Friday, June 25, 2010

Don't Worry, Be Happy

Life is funny. When you live long enough, you start noticing things. I was out mowing my yard, and pulling weeds, (pulling them since my weed eater string kept locking up on me), when the thought hit me. 'How many times have I pulled these sames weeds, along this same fence?' The futility of it all just struck me as odd, and funny. I have spent the last 28 years at this house, taking care of my yard, pulling weeds, painting the house, etc. But just wait until I've been in the ground for a week or so, and those same weeds will be a foot high, mocking me to my grave. In the back of my mind, I think 'what's the use?'. Yes, of course I want my yard to look nice. I want my neighborhood to look nice, at least my little part of it. But what's the use, really?

We may say that we 'own' our house, or whatever, but we never really 'own' anything here on this earth. We are merely caretakers, until the next guy comes along. I know people who spend untold hours out in their yards, and/or gardens, pulling weeds, and making such a fuss over every little thing, as if that were their whole lives. I have news for them. IT'S NOT!!!

Lately, my saying has been 'Life's too short'. Life is simply too short to waste it on trivial, futile little things that don't matter. Not really. For example, my house needs to be painted this year. I have the paint, I have the ladder, the brushes, everything I need. But, if it doesn't get painted THIS year, I suppose it'll get painted next year. No big deal. I might not even be around next year to paint it anyway. I guess that will be for the next guy to do.

It may sound like I'm lazy, or nonchalant, but I'm not. I just woke up this morning, thinking about my life, and where God has brought me, from where I was. I could have made so many different decisions here and there, but didn't. And now, here I am. I have worried and fretted about every little decision I have ever made, and I'm exactly where God wanted me to be anyway. I don't have the life I had BECAUSE I worried, but in SPITE of my worrying.

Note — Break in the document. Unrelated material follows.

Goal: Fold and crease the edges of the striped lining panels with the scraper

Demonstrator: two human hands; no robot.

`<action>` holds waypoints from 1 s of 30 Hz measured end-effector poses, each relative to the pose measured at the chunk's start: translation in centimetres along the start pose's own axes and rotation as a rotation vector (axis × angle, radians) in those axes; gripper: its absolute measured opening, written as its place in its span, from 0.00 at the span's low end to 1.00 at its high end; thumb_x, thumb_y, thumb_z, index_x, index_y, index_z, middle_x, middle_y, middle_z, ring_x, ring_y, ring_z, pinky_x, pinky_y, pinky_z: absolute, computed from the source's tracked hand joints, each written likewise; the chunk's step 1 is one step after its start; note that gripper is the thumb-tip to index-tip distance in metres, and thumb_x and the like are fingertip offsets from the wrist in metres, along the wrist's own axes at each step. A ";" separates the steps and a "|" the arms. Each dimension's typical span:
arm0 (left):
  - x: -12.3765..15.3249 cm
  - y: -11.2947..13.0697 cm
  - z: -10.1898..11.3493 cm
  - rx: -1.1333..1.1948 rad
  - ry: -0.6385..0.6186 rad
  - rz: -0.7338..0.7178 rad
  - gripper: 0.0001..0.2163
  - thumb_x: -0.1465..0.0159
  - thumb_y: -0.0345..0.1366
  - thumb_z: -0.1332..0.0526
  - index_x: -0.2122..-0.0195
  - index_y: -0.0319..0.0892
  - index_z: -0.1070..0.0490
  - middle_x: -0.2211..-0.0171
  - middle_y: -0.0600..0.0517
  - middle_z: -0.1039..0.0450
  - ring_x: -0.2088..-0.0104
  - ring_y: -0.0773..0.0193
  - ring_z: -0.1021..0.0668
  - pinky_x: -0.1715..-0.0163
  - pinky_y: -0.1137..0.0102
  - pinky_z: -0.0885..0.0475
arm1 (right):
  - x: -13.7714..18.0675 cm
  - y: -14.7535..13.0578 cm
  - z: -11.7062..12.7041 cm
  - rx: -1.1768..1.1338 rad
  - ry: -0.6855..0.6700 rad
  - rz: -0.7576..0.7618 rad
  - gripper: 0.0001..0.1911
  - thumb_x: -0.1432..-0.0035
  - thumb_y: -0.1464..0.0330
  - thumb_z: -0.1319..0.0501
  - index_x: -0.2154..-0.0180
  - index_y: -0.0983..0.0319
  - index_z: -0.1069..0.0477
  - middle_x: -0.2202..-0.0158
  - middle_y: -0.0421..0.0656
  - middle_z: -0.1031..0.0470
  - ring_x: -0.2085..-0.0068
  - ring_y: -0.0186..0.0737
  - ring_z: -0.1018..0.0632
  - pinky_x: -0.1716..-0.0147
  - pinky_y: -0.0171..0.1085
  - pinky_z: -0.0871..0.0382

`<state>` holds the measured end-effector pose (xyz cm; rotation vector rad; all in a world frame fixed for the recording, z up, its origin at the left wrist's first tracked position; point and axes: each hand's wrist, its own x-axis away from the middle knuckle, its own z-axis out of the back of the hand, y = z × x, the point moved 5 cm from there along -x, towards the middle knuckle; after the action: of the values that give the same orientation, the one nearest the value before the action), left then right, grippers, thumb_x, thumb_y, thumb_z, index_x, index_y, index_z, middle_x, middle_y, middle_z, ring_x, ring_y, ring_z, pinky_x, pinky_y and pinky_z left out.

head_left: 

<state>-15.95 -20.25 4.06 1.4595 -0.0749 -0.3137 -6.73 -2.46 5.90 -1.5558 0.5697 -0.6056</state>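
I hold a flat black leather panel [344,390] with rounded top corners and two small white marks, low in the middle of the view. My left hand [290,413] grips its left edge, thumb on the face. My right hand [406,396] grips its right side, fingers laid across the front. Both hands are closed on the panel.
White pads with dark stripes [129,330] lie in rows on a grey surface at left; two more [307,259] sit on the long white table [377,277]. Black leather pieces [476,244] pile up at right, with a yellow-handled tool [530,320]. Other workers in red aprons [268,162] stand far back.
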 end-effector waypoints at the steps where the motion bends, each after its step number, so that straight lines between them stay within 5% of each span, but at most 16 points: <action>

Life will go on, or it won't. I will have enough money to retire on, or I won't. I will wake up tomorrow morning and enjoy my Saturday, or, again, I won't. I have a wonderful, beautiful wife, and two great boys. God has given me all that I have, not because I deserved it, or I worked hard enough for it. I have what I have because of God's grace. Sure, I have to do certain things along the way. That's part of it, isn't it? But God tells me not to worry about ANYTHING. He's got it under control. From now on, I live. I breathe. I laugh, play, work, whatever. But I will not worry. At least, I will try not to.

Now, you must excuse me. I am going to go take my shower, and go out and enjoy the rest of my day. I think I will go take some pictures, somewhere. I guess. I don't really know. I'm playing it by ear today.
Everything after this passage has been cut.